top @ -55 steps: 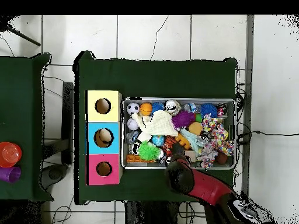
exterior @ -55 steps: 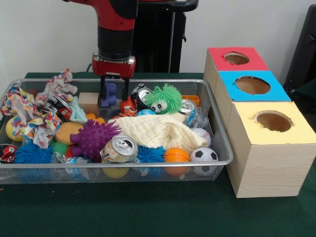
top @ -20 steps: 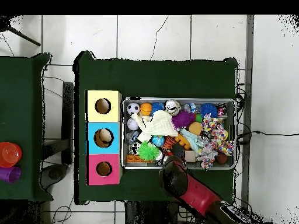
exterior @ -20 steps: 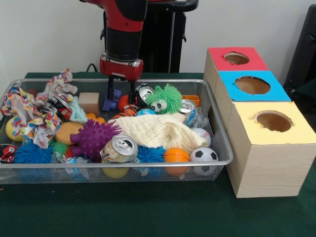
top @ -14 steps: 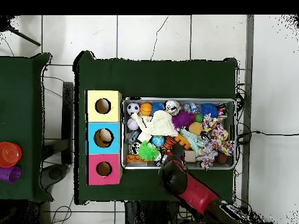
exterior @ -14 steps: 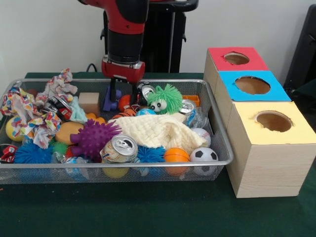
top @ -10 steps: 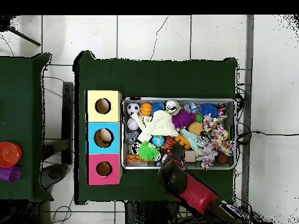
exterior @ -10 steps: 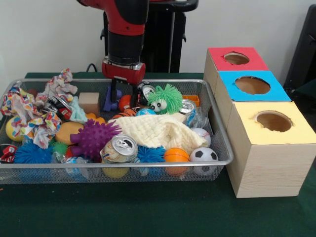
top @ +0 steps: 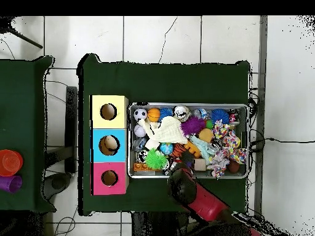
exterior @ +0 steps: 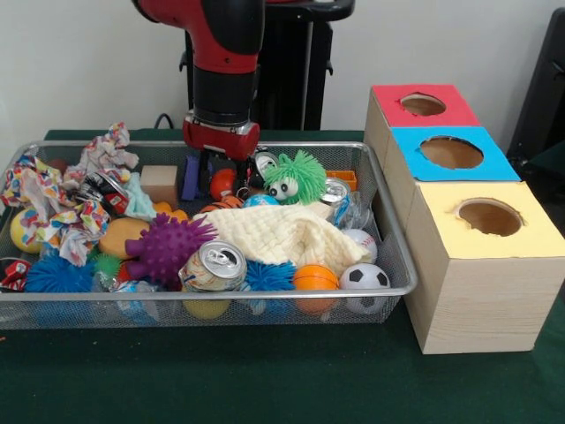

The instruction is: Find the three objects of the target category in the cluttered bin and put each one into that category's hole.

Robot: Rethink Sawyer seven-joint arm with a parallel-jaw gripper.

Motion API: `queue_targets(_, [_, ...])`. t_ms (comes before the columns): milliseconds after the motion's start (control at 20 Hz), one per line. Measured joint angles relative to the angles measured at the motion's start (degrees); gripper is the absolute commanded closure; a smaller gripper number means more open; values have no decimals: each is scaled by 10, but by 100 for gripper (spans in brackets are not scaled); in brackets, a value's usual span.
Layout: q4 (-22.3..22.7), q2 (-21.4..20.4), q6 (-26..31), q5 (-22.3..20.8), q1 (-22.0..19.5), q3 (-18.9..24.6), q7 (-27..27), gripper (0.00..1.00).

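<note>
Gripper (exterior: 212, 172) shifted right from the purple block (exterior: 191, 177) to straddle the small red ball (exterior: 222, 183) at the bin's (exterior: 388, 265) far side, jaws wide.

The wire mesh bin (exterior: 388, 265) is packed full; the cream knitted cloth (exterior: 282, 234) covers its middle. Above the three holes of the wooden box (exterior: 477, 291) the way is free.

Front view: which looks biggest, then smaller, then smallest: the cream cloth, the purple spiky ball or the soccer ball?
1. Cream cloth
2. Purple spiky ball
3. Soccer ball, even though it sits nearest the camera.
</note>
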Motion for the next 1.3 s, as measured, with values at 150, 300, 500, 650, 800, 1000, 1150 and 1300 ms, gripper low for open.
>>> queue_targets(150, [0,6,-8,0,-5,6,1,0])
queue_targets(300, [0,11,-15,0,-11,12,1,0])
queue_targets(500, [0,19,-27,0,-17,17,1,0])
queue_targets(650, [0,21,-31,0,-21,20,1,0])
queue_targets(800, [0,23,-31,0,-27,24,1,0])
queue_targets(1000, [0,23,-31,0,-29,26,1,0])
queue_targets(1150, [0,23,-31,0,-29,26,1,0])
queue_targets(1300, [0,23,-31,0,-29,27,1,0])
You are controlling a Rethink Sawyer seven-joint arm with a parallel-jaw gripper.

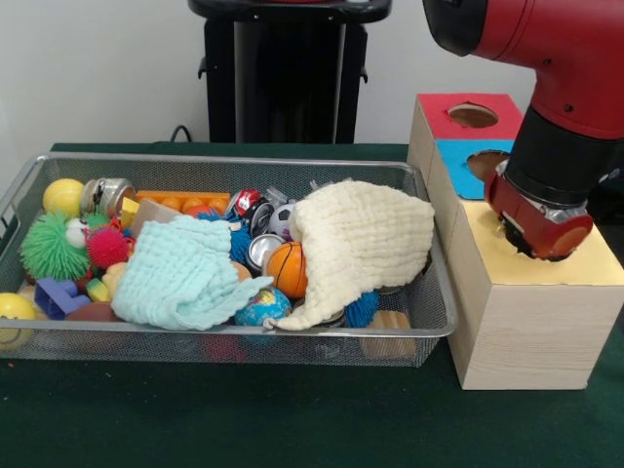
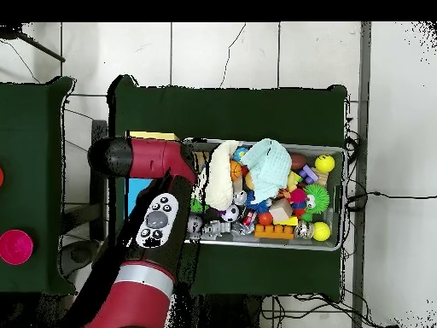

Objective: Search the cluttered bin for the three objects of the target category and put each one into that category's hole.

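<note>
A wire mesh bin holds a jumble of toys. Over part of the pile lie a cream cloth and a mint cloth. Between them show an orange basketball, a globe ball, a small soccer ball and a metal can. To the right stands a wooden box with red, blue and yellow tops. My gripper sits low on the yellow top, its tip hidden by the wrist.
At the bin's left end are a green spiky ball, a pink spiky ball, two yellow balls, blue blocks and an orange tray. From overhead the arm covers most of the box.
</note>
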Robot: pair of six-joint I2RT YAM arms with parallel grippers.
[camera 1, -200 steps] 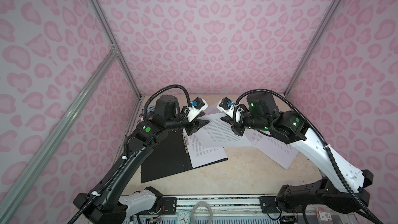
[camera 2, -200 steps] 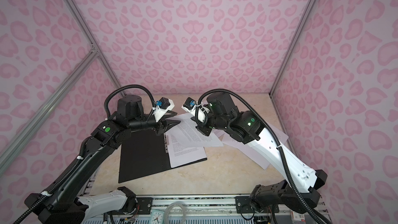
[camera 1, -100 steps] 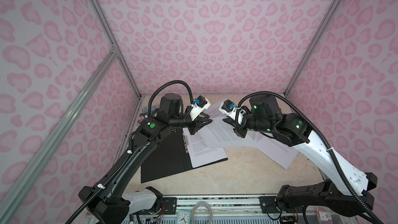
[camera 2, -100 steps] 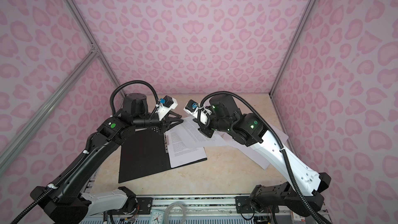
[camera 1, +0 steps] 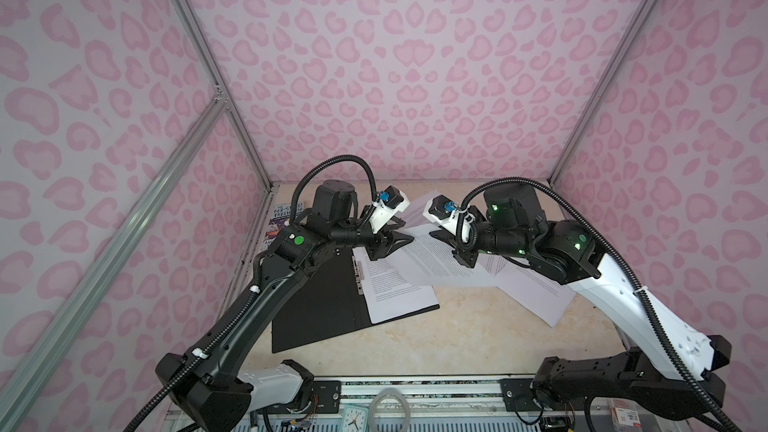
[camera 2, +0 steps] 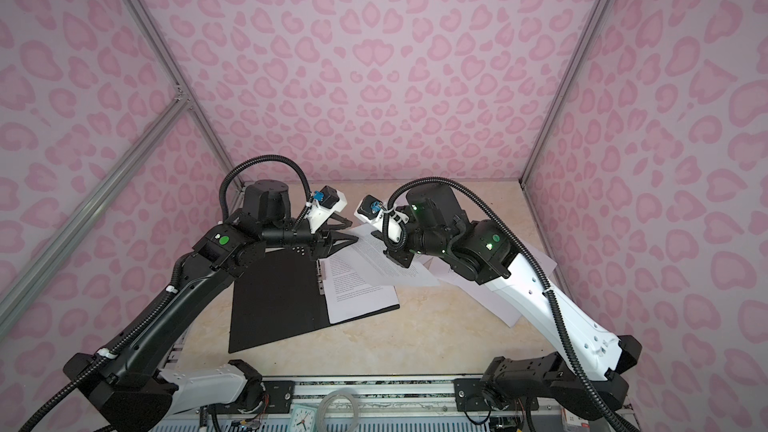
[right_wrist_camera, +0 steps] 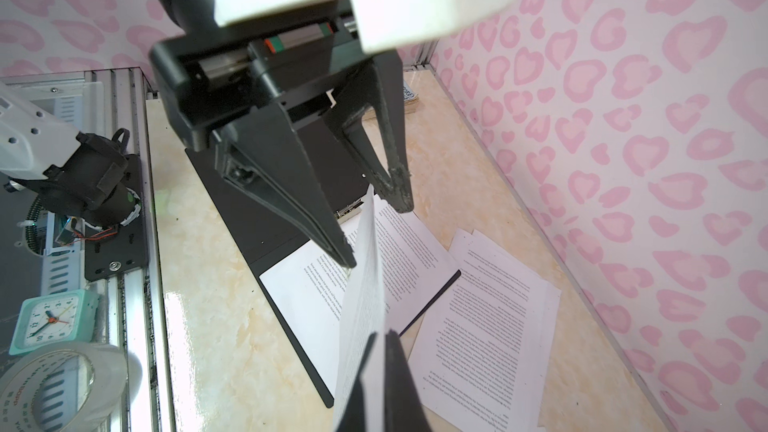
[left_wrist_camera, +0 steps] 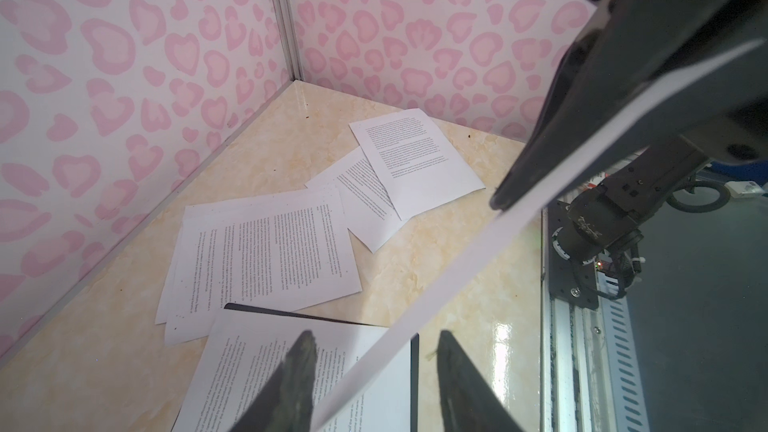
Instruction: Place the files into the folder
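Observation:
The folder (camera 1: 316,309) lies open with its black inside up, and one printed sheet (camera 1: 395,292) rests on its right half. My right gripper (right_wrist_camera: 380,338) is shut on one of the files, a white sheet (right_wrist_camera: 361,284) held in the air above the folder (right_wrist_camera: 266,218). In both top views this sheet (camera 1: 432,259) spans between the two grippers. My left gripper (left_wrist_camera: 376,351) is open, with the sheet's edge (left_wrist_camera: 436,284) passing between its fingers without being pinched. More files (camera 1: 536,288) lie loose on the table to the right, also seen in the left wrist view (left_wrist_camera: 270,251).
A colourful paperback book (camera 1: 282,218) lies by the left wall behind the folder. A metal rail (right_wrist_camera: 133,292) runs along the table's front edge, with a small clock (right_wrist_camera: 54,322) and a tape roll (right_wrist_camera: 54,384) beyond it. Pink patterned walls close in three sides.
My left gripper has moved right, up to the free end of the held sheet. The right gripper has kept its grip and barely shifted.

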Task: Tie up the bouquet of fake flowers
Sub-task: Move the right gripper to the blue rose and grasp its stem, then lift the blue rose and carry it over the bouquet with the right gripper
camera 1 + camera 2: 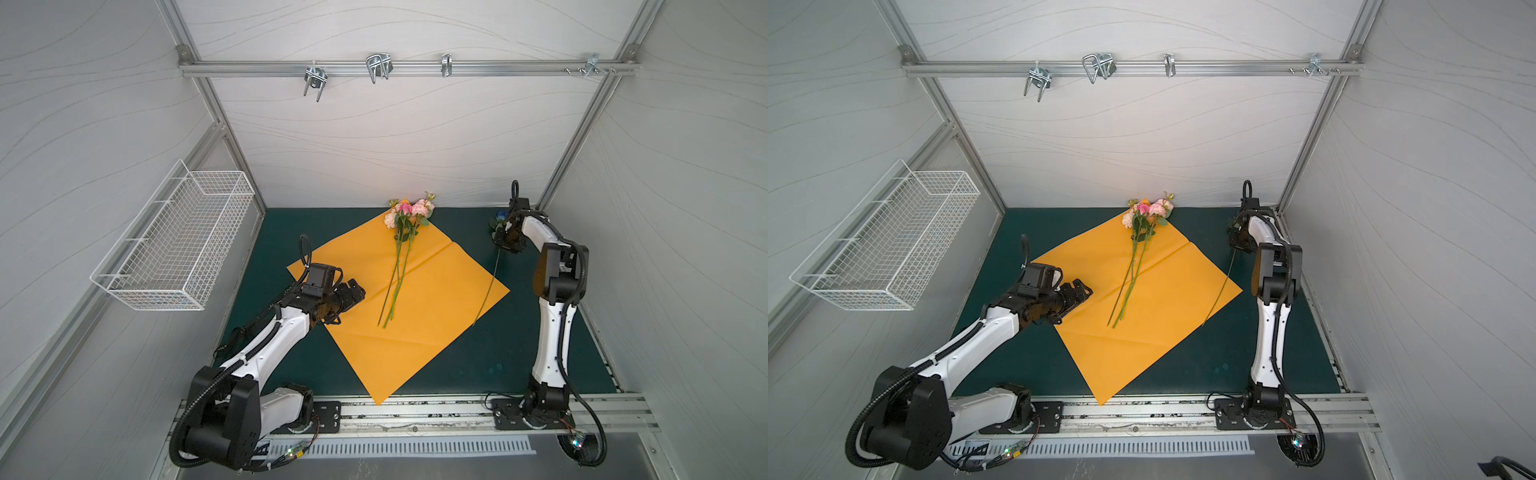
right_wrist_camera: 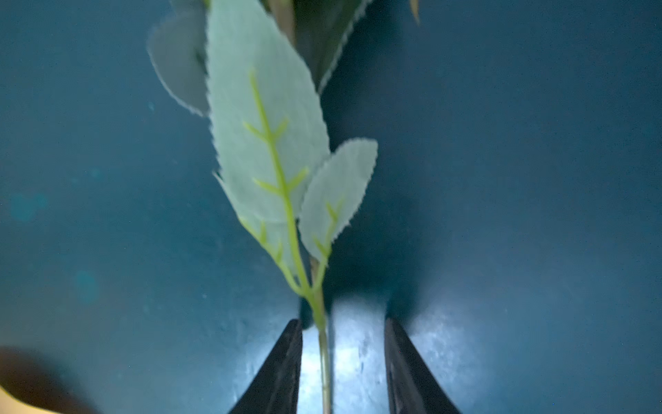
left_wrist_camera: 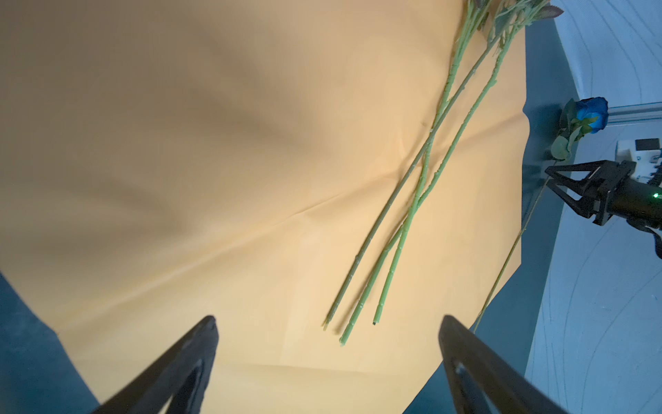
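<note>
A dark green table mat (image 1: 478, 365) carries a square orange paper sheet (image 1: 415, 316) at its middle. The bouquet of fake flowers (image 1: 402, 245), peach and pink on thin green stems, lies on the sheet with its blooms at the far corner. A blue fake rose (image 1: 500, 215) lies apart on the right. The right gripper (image 2: 343, 322) straddles the rose's stem, jaws apart, not pinching. The left gripper (image 1: 358, 292), spread wide, hovers over the sheet's left edge.

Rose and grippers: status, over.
Left gripper open, over paper near stem ends. Right gripper open, astride rose stem, not pinched. Rose apart from bouquet on paper.
</note>
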You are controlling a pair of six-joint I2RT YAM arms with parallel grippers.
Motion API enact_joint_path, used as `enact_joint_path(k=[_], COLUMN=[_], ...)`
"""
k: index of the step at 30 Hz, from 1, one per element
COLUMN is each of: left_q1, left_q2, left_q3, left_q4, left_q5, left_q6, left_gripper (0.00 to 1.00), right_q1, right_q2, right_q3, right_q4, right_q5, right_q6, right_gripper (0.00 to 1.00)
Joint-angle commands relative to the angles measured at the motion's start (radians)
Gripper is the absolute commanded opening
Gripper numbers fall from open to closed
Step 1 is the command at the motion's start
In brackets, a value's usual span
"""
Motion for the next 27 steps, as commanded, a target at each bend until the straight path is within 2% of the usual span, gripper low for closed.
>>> enact_joint_path(k=[1, 3, 7, 8, 13, 19, 23, 27], left_q1=[0.005, 0.005, 0.005, 0.005, 0.006, 0.007, 0.006, 0.006], left_q2=[0.027, 0.037, 0.041, 0.038, 0.018, 0.006, -0.005, -0.017], left_q3=[0.051, 0.051, 0.055, 0.055, 0.054, 0.040, 0.030, 0.021], left_q4=[0.018, 0.025, 0.024, 0.021, 0.006, 0.018, 0.026, 0.028], left_q5=[0.002, 0.006, 0.007, 0.005, -0.007, 0.002, 0.009, 0.012], left_q6=[0.003, -0.001, 0.000, 0.001, 0.008, 0.002, -0.003, -0.005], left_gripper=[0.97, 0.97, 0.97, 0.97, 0.96, 0.96, 0.97, 0.96], right_q1=[-0.003, -0.003, -0.004, -0.003, -0.001, 0.033, 0.110, 0.221], right_q2=[0.061, 0.078, 0.100, 0.098, 0.016, -0.190, -0.346, -0.440], right_q3=[0.054, 0.075, 0.101, 0.104, 0.127, 0.057, -0.077, -0.200], right_q4=[-0.082, -0.094, -0.107, -0.110, -0.127, -0.121, -0.069, 0.019], right_q5=[-0.039, -0.046, -0.044, -0.043, -0.034, -0.087, -0.104, -0.164], right_q6=[-0.043, -0.046, -0.061, -0.067, -0.089, -0.043, 0.018, 0.101], right_gripper=[0.36, 0.29, 0.02, 0.00, 0.00, 0.00, 0.00, 0.00])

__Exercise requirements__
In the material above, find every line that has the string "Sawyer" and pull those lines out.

__Your response__
Robot: Rethink Sawyer seven-joint arm with a parallel-jaw gripper.
You are controlling a Rethink Sawyer seven-joint arm with a parallel-jaw gripper.

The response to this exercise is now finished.